• Exercise description
A faithful copy of all the data is the goal; omit the pictures.

• Provided material
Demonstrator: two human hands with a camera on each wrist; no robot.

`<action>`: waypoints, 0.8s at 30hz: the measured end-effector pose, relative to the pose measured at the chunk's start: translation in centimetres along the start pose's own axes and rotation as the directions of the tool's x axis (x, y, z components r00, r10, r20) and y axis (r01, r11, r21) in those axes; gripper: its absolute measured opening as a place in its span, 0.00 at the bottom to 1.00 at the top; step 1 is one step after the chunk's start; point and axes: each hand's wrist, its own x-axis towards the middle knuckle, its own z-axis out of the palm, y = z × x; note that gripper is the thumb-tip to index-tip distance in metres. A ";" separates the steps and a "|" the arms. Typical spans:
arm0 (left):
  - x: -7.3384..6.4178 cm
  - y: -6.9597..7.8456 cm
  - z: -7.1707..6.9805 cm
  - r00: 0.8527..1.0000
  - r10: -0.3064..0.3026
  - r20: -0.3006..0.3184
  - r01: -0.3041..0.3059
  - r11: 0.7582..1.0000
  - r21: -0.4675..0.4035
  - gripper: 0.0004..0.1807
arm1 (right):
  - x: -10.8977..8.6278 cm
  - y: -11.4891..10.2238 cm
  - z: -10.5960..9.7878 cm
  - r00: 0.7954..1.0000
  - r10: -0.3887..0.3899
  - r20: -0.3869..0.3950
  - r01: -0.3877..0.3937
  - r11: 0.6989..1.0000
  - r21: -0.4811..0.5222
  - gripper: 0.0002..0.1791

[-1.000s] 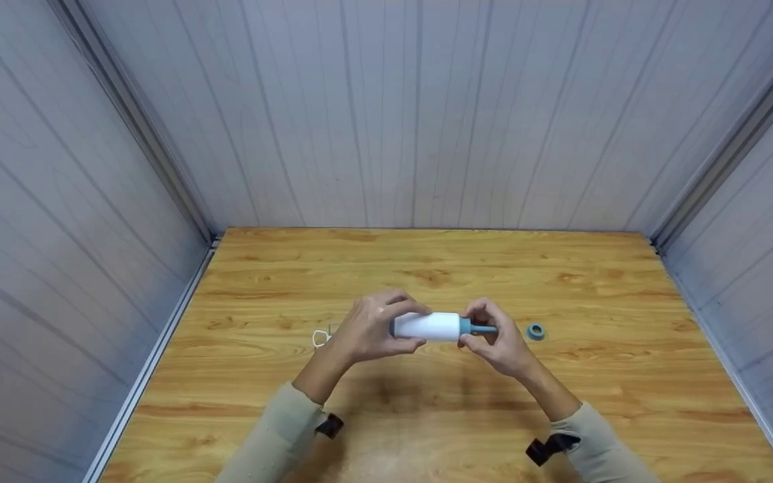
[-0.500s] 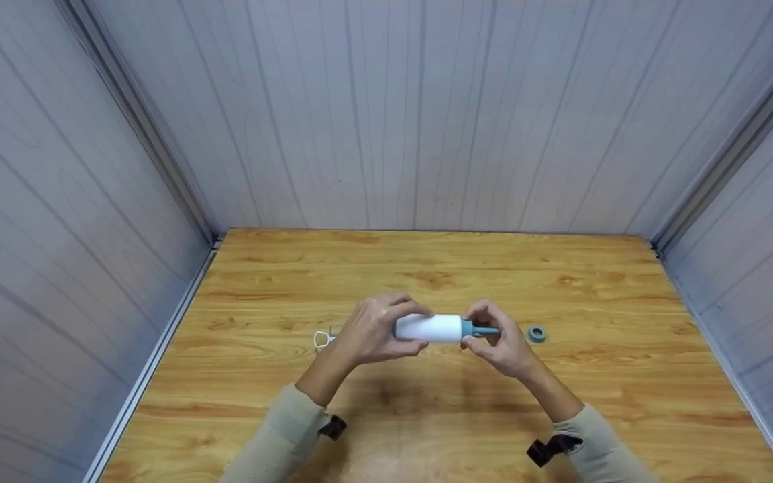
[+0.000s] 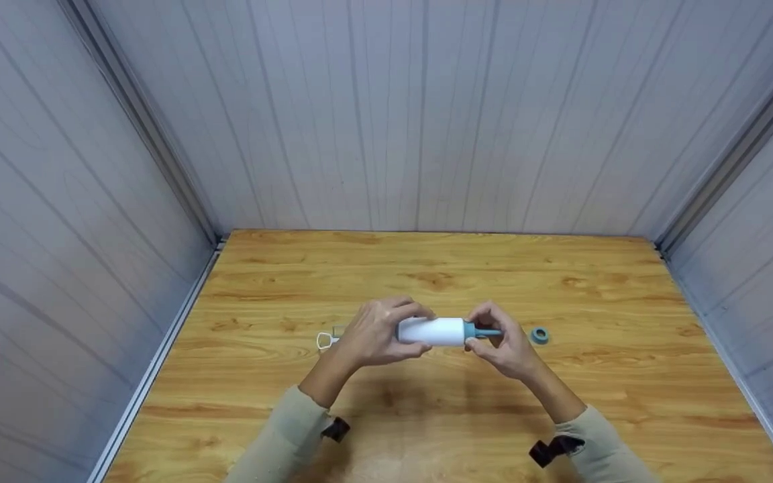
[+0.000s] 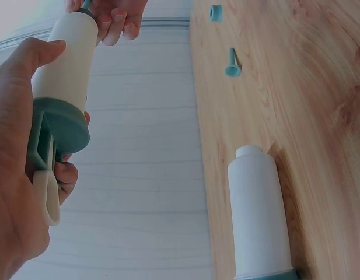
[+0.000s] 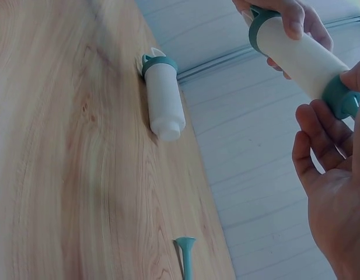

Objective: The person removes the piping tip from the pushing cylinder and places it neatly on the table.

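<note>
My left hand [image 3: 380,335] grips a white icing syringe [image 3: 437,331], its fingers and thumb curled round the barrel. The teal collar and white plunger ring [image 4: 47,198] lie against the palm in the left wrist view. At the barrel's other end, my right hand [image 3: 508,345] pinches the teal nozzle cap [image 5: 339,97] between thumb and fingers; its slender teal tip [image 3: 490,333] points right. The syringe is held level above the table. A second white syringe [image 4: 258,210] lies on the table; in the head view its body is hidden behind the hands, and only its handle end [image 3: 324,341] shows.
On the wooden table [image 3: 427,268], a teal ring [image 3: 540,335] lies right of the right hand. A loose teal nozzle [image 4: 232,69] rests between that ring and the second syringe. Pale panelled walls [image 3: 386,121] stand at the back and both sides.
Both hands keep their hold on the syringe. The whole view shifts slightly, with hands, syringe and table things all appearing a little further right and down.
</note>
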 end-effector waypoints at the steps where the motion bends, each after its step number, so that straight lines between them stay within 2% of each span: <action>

• Written reply
Demonstrator: two human hands with a camera on each wrist; no robot.

`<action>`: waypoints, 0.8s at 30hz: the measured end-effector pose, relative to the pose measured at the chunk's start: translation in centimetres along the start pose's own axes and rotation as the directions of the tool's x axis (x, y, z components r00, r10, r20) and y axis (r01, r11, r21) in those axes; gripper: its absolute measured opening as a place in its span, 0.00 at the bottom to 1.00 at the top; step 1 is one step after the chunk's start; point and axes: each hand's wrist, its own x-axis towards the middle knuckle, its own z-axis out of the palm, y = z × x; note that gripper is the thumb-tip to index-tip distance in metres. A ";" separates the steps and a "|" the arms. Typical spans:
arm0 (left):
  - x: -7.3384..6.4178 cm
  - y: -6.9597..7.8456 cm
  - z: -7.1707..6.9805 cm
  - r00: 0.8527..1.0000
  - r10: -0.3064..0.3026
  - r20: -0.3006..0.3184
  - r01: -0.3041..0.3059
  - r11: 0.7582..1.0000
  - r21: -0.4675..0.4035
  - gripper: 0.0004..0.1807
arm1 (right):
  - x: -10.8977..8.6278 cm
  - y: -11.4891..10.2238 cm
  - z: -10.5960..9.7878 cm
  - r00: 0.7954..1.0000
  - r10: -0.3887..0.3899
  - r20: -0.3869..0.3950
  - r01: -0.3877..0.3937
  - r11: 0.6989..1.0000
  - r21: -0.4811..0.5222
  - gripper: 0.0002..0.1791

[-1.000s] 
[-0.500s] 
[+0.000s] 
[+0.000s] 
[+0.000s] 

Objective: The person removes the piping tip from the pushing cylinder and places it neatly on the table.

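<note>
My left hand [image 3: 380,335] grips a white icing syringe [image 3: 437,331], its fingers and thumb curled round the barrel. The teal collar and white plunger ring [image 4: 47,198] lie against the palm in the left wrist view. At the barrel's other end, my right hand [image 3: 508,345] pinches the teal nozzle cap [image 5: 339,97] between thumb and fingers; its slender teal tip [image 3: 490,333] points right. The syringe is held level above the table. A second white syringe [image 4: 258,210] lies on the table; in the head view its body is hidden behind the hands, and only its handle end [image 3: 324,341] shows.
On the wooden table [image 3: 427,268], a teal ring [image 3: 540,335] lies right of the right hand. A loose teal nozzle [image 4: 232,69] rests between that ring and the second syringe. Pale panelled walls [image 3: 386,121] stand at the back and both sides.
Both hands keep their hold on the syringe. The whole view shifts slightly, with hands, syringe and table things all appearing a little further right and down.
</note>
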 end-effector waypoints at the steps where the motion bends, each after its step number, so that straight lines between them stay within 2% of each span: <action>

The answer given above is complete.